> _Your task_
Copy out all the lines of the data that hold the word "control".

Stored dataset items:
= Beginning of Section =

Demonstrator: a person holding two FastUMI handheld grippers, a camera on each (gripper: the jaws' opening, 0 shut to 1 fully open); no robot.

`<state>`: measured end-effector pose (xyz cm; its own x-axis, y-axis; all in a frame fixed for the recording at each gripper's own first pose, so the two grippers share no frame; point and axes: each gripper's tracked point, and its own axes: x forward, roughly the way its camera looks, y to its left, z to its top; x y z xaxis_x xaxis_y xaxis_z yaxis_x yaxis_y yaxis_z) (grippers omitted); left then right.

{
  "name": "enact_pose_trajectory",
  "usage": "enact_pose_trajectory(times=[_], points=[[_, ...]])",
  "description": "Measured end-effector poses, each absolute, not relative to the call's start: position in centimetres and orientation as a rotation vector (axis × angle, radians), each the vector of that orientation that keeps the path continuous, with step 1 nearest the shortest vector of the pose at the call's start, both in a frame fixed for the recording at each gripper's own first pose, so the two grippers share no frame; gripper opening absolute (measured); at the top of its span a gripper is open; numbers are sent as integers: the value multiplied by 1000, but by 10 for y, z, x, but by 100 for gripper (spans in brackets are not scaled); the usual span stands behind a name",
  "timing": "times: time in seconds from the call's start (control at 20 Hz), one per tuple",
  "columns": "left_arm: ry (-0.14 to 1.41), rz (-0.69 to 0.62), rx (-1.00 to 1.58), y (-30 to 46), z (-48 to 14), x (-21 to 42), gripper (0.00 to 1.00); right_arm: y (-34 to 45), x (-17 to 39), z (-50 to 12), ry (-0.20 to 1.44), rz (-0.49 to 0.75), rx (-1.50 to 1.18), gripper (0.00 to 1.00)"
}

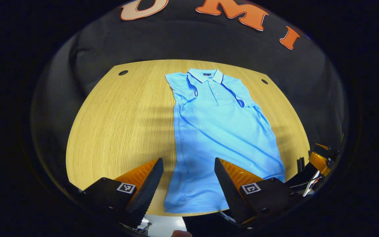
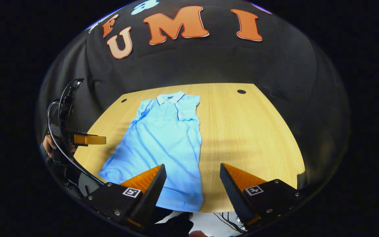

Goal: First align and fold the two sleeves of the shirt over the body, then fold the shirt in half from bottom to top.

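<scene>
Shirt (image 1: pixel 219 131) lies flat mid-table (image 1: pixel 117 131), collar toward far edge, hem at near edge. Sleeves look already folded in. Left gripper (image 1: pixel 189 179) and right gripper (image 2: pixel 192 184) both released, hovering over hem. I judge next: pinch hem corners, carry to collar.

One shirt (image 1: pixel 215 131) lies on one table (image 1: pixel 117 125). It has one collar (image 1: pixel 206 75) and two sleeves, both folded in over the body: one (image 1: pixel 183 89) on the left in the left gripper view, one (image 1: pixel 239 93) on the right. Three small buttons (image 1: pixel 213 86) run down the placket (a fourth cannot be made out). The table carries two dark round holes (image 1: pixel 123 72) near its far corners, the other (image 1: pixel 264 81) on the opposite side. Two tongs are counted: the left tongs (image 1: pixel 189 179) and the right tongs (image 2: pixel 192 184), each with two fingers and two square markers. One hand (image 2: pixel 48 144) shows at the edge of the right gripper view.
</scene>
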<state>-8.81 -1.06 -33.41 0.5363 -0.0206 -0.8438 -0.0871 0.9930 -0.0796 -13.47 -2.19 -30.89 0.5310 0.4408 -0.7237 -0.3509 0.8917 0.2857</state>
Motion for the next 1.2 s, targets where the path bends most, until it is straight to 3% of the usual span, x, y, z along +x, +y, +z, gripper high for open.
enact_pose_trajectory(times=[0.35, 1.2], points=[[1044, 25, -118, -25, -374, -165, 100, -19, -177, -351, 964, 507, 75, 99], [765, 18, 16, -18, -426, -170, 100, -11, -208, -418, 992, 491, -69, 96]])
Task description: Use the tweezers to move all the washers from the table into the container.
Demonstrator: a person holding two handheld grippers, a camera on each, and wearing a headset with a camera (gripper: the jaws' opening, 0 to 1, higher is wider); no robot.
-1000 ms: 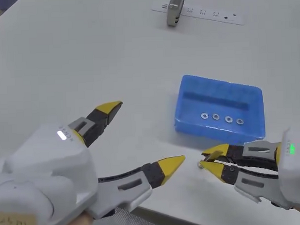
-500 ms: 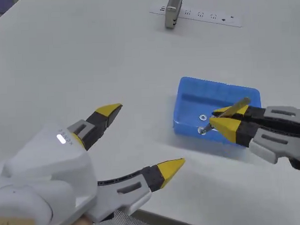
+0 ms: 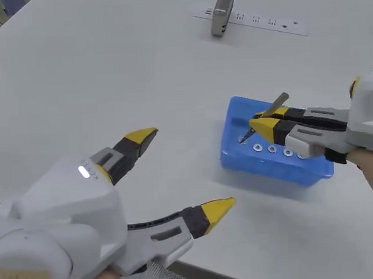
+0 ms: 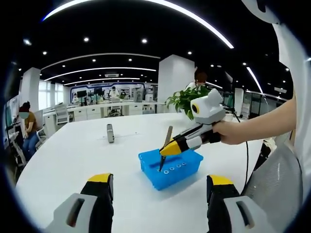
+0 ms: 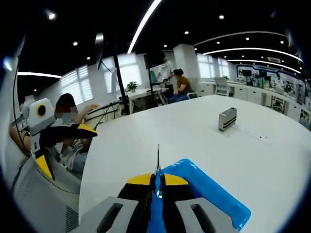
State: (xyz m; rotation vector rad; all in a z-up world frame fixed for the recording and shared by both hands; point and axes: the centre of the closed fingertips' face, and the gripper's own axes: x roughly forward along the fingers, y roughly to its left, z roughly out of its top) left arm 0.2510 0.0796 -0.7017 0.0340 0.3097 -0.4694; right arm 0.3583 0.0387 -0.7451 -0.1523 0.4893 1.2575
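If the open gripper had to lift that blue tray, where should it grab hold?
Likely the blue tray by its thin upright left wall, pinched from above: it faces the left gripper, while the right gripper and tweezers occupy the middle.

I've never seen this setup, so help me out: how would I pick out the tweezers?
On the white table sits a blue tray. The right gripper holds the tweezers slanting, tip down inside it. They are a thin metal strip, unlike the flat round washers in a row beside them.
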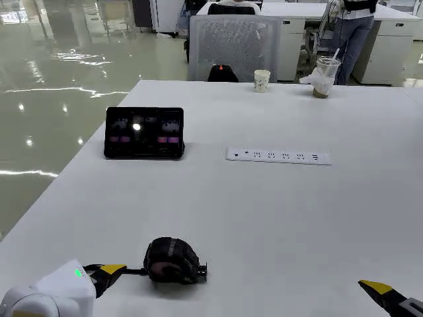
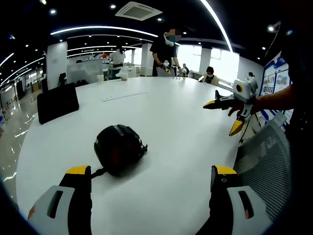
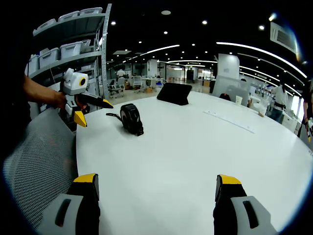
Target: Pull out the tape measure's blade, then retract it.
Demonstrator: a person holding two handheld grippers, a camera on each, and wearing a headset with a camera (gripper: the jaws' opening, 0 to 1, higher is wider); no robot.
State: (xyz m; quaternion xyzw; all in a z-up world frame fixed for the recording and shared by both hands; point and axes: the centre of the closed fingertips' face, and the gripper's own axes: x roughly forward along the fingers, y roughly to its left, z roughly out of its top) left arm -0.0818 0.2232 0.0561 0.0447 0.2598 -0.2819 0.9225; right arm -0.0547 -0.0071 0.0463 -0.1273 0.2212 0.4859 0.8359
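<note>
White table with black tape measure; glossy floor beyond

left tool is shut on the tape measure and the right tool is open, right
No: the left tool is open, jaws wide apart, with the tape measure lying ahead of them, as the left gripper view shows. The right tool is open.

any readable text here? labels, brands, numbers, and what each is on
No text can be read.
Tape measure: no legible label or brand.
Tablet screen: glowing tiles, too blurred.
Paper cup: print too small.
Power strip: markings too small.
Wall posters: blurred.
</note>
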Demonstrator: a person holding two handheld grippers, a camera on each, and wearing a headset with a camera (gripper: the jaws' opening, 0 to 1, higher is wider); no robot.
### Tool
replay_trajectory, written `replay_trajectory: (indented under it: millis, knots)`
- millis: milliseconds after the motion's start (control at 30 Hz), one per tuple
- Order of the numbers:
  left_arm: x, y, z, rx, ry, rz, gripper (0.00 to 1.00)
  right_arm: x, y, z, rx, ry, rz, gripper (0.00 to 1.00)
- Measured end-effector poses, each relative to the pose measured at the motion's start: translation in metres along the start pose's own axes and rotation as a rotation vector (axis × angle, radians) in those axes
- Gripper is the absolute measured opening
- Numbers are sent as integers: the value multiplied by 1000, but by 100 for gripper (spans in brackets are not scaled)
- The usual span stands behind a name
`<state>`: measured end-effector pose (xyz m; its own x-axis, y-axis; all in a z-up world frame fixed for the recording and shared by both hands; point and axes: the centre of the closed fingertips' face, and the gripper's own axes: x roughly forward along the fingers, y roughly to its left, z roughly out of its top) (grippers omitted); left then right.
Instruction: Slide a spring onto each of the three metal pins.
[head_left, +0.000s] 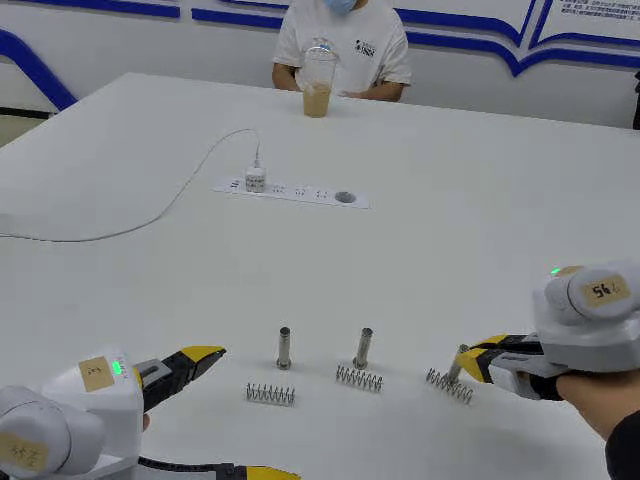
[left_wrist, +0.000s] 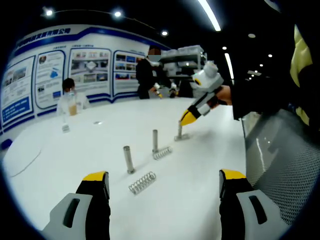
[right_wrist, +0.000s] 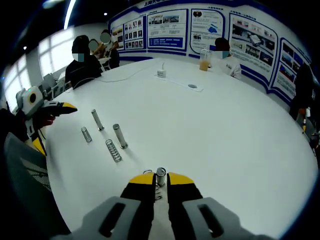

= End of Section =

> _Answer to the exercise_
  "timing": "times: time in seconds from the call's start (control at 20 Hz), one per tuple",
- millis: milliseconds after the motion's start (control at 30 Hz), one per tuple

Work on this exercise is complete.